▶ **HOW TO COMPLETE THIS TASK**
Verbatim output of the full listing is required.

Segment Start: SUPPLIED DATA

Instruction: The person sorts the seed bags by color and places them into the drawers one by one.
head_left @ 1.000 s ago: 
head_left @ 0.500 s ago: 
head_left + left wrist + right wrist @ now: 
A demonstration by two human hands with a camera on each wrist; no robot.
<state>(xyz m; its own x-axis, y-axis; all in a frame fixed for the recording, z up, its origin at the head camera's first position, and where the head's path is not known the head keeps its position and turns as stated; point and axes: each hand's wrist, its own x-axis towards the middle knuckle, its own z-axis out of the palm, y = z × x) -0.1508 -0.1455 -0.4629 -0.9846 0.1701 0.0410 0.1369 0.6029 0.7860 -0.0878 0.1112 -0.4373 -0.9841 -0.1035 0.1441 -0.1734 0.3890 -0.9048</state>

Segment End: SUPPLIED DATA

▶ **TASK ANSWER**
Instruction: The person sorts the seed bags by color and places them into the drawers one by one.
head_left @ 1.000 s ago: 
head_left @ 0.500 s ago: 
head_left + left wrist + right wrist @ now: 
A demonstration by two human hands with a camera on each wrist; no robot.
<state>(xyz m; its own x-axis, y-axis; all in a frame fixed for the recording, z up, its origin at the head camera's first position, and where the head's path is not known the head keeps its position and turns as stated; point and axes: each hand's wrist, its own x-axis towards the middle knuckle, its own z-axis out of the palm, y = z × x) -0.1508 -0.1455 -0.4629 -0.9846 0.1701 0.0410 0.1369 0.6029 0.7860 -0.0878 0.1112 -0.4373 -0.9841 -0.1035 0.1441 -0.1734 0.3890 -0.9048</state>

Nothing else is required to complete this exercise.